Œuvre

Nouveaux fragments d'une mémoire infinie, par Maël Renouard, Esprit, 2017

Chaque fois que j’écris le récit d’un souvenir personnel, je ressens davantage l’impossibilité de m’en tenir aux seules ressources de ma propre mémoire. Il suffit que je veuille évoquer un quartier d’une ville, ou un fait d’actualité qui aurait eu lieu à une certaine époque, pour que j’aille naturellement demander à Google de préciser ou de compléter mes souvenirs. Toute littérature d’introspection – autobiographie ou roman psychologique – devrait aujourd’hui, si elle voulait décrire aussi fidèlement que possible les cheminements d’un esprit, faire apparaître dans à peu près une phrase sur deux le nom de Google.
La zone de nos tout premiers souvenirs est celle où l’indistinction entre l’intériorité et l’extériorité, entre les images mentales et les images mécaniquement enregistrées, entre la mémoire personnelle et la mémoire du monde, est la plus grande. Il n’est pas impossible que notre avenir soit à l’image de cette origine.
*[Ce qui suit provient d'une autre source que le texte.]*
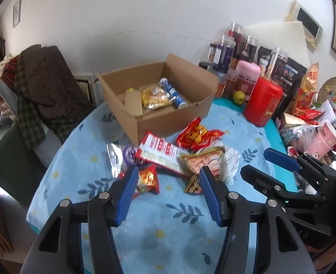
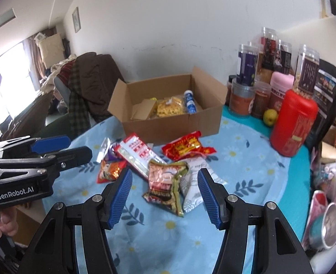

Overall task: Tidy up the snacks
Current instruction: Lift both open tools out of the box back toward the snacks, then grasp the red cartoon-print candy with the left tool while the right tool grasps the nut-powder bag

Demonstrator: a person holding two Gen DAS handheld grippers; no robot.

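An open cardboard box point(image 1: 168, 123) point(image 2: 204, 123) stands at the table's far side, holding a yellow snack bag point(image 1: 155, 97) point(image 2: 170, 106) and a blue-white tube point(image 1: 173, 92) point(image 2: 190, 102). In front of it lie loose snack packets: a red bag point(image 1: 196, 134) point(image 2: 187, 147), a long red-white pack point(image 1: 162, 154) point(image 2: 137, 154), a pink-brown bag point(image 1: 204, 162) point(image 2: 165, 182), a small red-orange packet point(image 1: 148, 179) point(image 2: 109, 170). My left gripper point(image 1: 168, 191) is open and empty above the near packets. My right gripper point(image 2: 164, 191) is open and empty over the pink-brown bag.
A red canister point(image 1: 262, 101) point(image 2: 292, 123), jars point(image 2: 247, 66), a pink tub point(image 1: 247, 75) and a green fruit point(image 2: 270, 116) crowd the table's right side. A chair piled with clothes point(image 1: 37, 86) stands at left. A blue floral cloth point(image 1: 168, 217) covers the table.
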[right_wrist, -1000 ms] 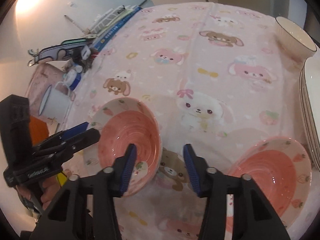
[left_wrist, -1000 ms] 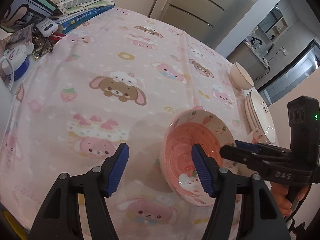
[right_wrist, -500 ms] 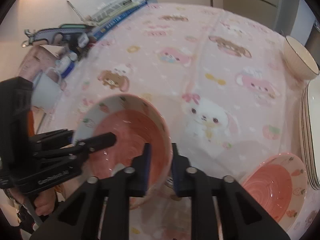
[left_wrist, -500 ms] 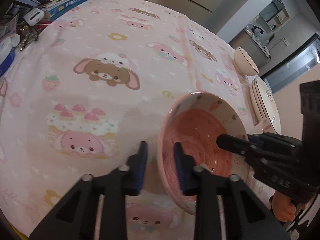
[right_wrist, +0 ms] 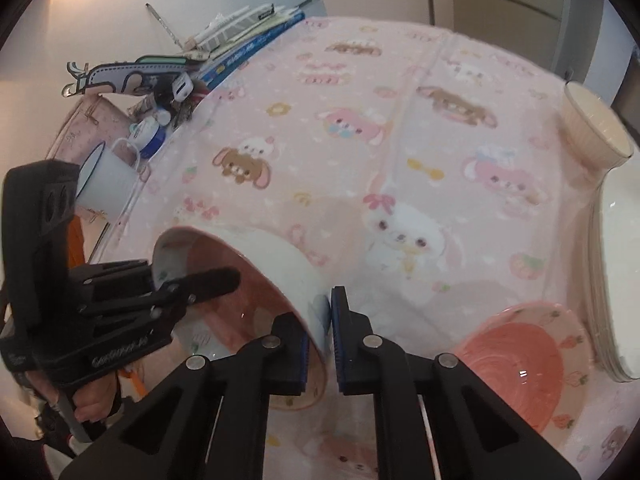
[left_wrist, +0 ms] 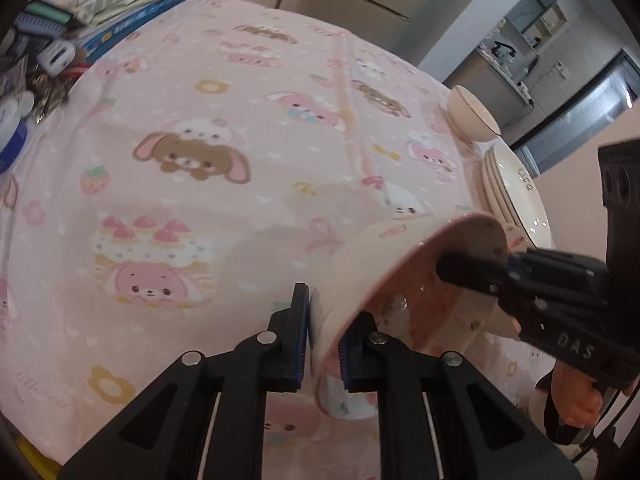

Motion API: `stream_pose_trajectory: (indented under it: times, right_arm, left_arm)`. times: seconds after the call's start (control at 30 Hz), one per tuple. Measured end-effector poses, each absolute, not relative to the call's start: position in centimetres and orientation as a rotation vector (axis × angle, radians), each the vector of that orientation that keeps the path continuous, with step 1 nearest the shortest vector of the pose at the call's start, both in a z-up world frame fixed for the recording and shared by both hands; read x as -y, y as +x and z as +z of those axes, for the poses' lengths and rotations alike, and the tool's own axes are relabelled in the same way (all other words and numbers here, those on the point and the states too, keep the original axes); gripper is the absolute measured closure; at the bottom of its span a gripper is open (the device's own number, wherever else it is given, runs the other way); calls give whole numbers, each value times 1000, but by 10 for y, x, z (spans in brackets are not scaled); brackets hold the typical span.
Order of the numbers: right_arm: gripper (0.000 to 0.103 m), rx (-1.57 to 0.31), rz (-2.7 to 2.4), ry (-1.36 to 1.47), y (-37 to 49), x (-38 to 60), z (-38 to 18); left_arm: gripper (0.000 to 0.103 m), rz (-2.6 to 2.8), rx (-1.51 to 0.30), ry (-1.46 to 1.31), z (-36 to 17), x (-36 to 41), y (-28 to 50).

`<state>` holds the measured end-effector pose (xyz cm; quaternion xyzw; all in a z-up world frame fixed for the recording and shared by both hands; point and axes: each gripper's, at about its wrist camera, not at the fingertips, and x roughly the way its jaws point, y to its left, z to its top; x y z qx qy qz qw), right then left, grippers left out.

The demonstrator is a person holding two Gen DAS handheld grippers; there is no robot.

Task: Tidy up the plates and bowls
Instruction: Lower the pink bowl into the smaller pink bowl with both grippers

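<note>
Two grippers have one pink bowl [left_wrist: 404, 280] between them, pinched at opposite sides of its rim. The left gripper [left_wrist: 323, 344] is closed tight on the bowl's wall, one pad inside and one outside, and the right gripper [right_wrist: 320, 336] is clamped the same way on the far side of the rim. The bowl looks tilted and seems to be just clear of the pink tablecloth [left_wrist: 192, 128] near the table's near edge. To do this well, both hands should rise together and keep the rim level, since a thin glazed wall can slip from small pads if one side leads. A second pink bowl [right_wrist: 520, 356] sits near the table's right edge and is the likely place to nest this one: come in over it, lower straight, and let go only once it is seated. Further along that right edge stands a stack of white plates [left_wrist: 516, 196], and beyond it a cream bowl [left_wrist: 472, 120] at the far right corner; keep the swing clear of both.
</note>
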<state>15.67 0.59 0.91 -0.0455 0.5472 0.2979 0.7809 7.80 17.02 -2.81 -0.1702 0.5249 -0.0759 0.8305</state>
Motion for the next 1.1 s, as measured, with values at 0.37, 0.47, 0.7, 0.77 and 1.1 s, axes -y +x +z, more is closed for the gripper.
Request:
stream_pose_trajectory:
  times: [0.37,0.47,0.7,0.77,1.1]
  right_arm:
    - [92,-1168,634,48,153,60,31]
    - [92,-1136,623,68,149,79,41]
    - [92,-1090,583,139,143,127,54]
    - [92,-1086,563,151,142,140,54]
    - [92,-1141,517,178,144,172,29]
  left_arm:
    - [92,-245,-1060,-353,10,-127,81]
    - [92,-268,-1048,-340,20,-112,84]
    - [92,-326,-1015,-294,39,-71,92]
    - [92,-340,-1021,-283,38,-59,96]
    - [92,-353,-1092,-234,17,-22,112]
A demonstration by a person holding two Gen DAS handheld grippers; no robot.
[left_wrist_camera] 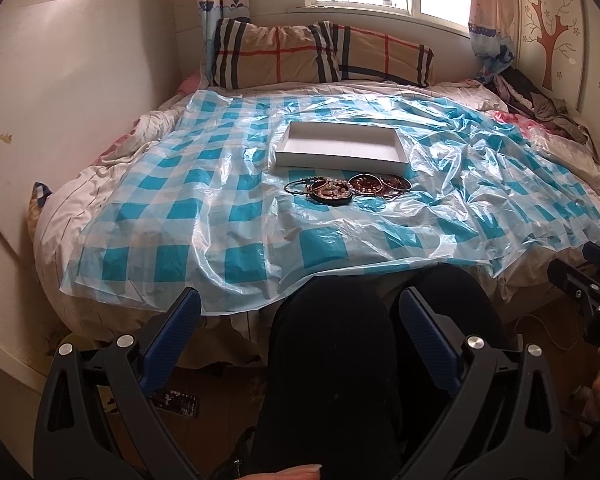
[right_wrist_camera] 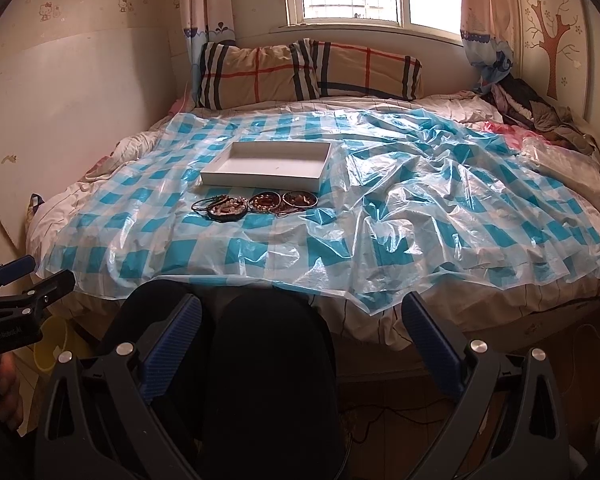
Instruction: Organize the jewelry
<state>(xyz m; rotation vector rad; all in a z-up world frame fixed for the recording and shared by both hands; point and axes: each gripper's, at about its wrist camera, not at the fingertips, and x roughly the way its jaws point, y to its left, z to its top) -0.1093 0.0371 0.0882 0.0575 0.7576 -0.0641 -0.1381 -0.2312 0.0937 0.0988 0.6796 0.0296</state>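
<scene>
Both the left gripper (left_wrist_camera: pixel 300 320) and right gripper (right_wrist_camera: pixel 300 320) gape wide, holding nothing; bracelets (left_wrist_camera: pixel 346 189) lie at 12 o'clock, before the white tray (left_wrist_camera: pixel 340 158).

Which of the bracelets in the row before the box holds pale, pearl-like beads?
The leftmost dark bangle, with pale beads inside; the other two rings hold reddish-brown pieces.

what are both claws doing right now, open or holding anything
Left claw: open, holding nothing, above the person's lap, short of the bed.
Right claw: open, holding nothing, also short of the bed.
</scene>
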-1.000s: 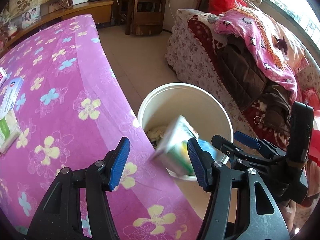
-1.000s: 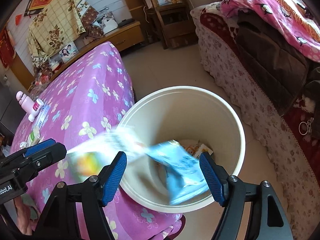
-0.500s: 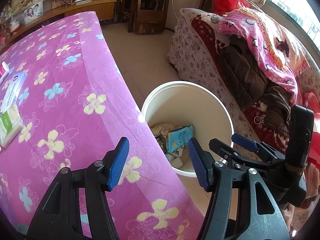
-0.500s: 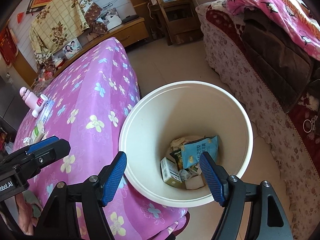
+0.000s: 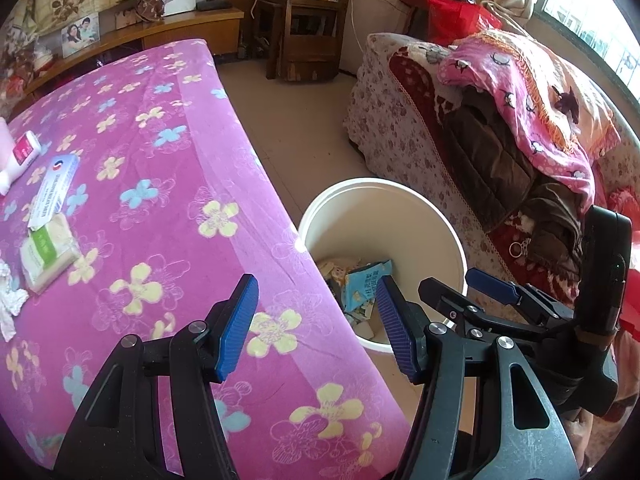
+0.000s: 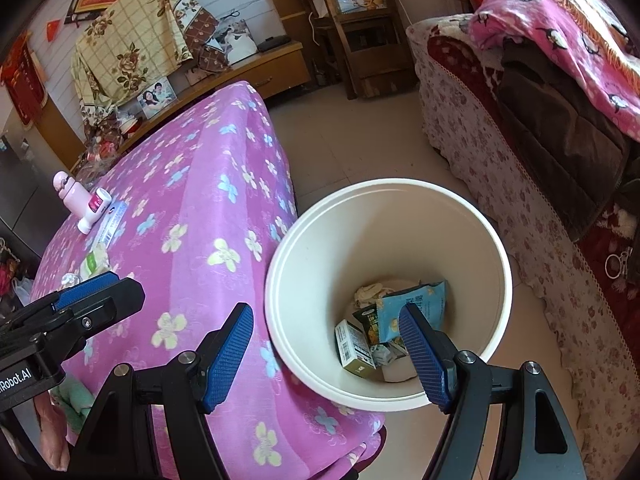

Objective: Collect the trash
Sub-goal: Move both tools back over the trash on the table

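Observation:
A white bucket (image 6: 304, 236) stands on the floor beside the table; it also shows in the left wrist view (image 5: 440, 224). Inside lie a blue snack bag (image 6: 416, 304), a small carton (image 6: 354, 346) and other wrappers. My right gripper (image 6: 328, 356) is open and empty above the bucket's near rim. My left gripper (image 5: 316, 324) is open and empty over the table's edge, left of the bucket. On the table's far left lie a green-white tissue pack (image 5: 48, 252), a white-blue flat box (image 5: 54, 190) and crumpled white paper (image 5: 8, 300).
The table has a pink flowered cloth (image 5: 160, 152). A pink bottle (image 6: 74, 196) and a white tube (image 6: 94, 210) stand at its far end. A sofa with blankets (image 5: 520, 120) is right of the bucket. A wooden shelf (image 5: 304, 20) stands behind.
Both grippers released their trash: the carton and the blue bag fell into the bucket and now lie at its bottom. Both grippers have drifted slightly back and stay open.

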A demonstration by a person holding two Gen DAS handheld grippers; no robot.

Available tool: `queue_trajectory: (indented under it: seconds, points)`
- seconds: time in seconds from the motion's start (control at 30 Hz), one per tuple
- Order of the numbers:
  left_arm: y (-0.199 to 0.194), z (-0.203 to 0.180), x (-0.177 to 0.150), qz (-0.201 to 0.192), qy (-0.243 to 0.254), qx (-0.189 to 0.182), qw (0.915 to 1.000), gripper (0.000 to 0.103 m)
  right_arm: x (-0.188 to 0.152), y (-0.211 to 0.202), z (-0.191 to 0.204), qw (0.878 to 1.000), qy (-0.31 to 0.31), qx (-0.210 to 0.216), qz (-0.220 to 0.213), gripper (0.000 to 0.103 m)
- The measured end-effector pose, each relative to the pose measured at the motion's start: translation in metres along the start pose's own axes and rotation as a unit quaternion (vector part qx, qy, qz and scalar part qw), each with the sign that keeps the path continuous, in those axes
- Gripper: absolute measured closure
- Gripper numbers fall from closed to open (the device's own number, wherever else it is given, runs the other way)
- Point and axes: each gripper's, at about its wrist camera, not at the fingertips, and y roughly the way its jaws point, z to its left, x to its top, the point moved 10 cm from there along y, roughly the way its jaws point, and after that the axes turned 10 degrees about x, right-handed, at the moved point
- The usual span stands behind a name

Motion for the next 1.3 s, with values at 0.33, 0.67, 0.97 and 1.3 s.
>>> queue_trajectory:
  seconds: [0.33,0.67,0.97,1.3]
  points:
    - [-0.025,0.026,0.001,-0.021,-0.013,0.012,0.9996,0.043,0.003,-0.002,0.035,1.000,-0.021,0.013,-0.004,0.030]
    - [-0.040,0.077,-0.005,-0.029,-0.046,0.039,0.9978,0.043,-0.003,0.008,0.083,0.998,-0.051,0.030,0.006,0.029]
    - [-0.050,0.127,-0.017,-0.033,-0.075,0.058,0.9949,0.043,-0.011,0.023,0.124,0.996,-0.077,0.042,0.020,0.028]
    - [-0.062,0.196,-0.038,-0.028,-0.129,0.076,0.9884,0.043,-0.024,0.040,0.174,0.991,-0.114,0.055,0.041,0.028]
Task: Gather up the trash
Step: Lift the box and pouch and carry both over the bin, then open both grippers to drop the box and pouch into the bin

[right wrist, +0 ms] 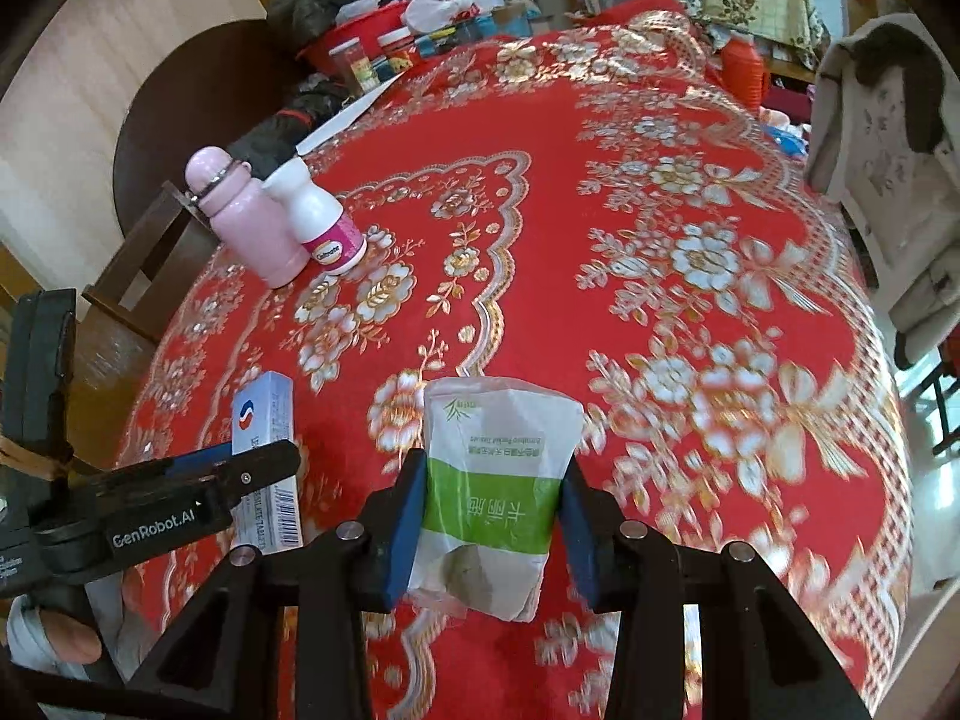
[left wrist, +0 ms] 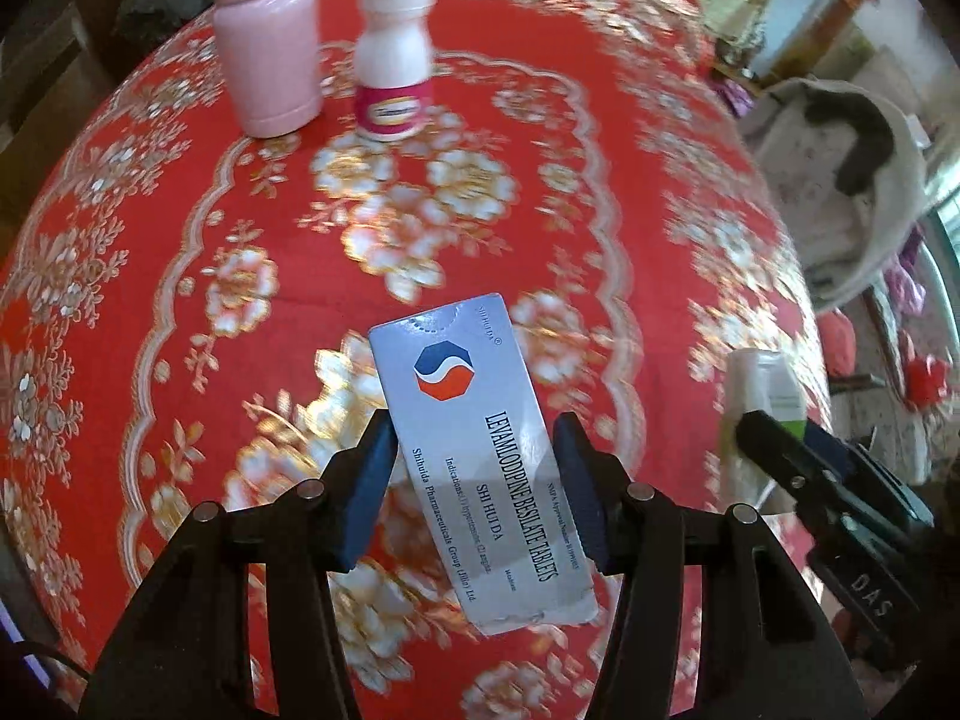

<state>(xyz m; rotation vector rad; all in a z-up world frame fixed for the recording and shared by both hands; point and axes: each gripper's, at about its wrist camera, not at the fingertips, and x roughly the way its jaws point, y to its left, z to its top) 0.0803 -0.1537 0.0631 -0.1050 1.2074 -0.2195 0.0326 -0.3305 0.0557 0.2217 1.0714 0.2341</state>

De même que nous luttons en vain contre notre expérience de la vue quand nous essayons de nous mettre à la place de quelqu’un qui en a toujours été privé, de même nous luttons en vain contre l’expérience de notre recours permanent à Internet comme à un nouvel organe, quand nous essayons de nous replacer dans l’époque où il était absent de notre monde.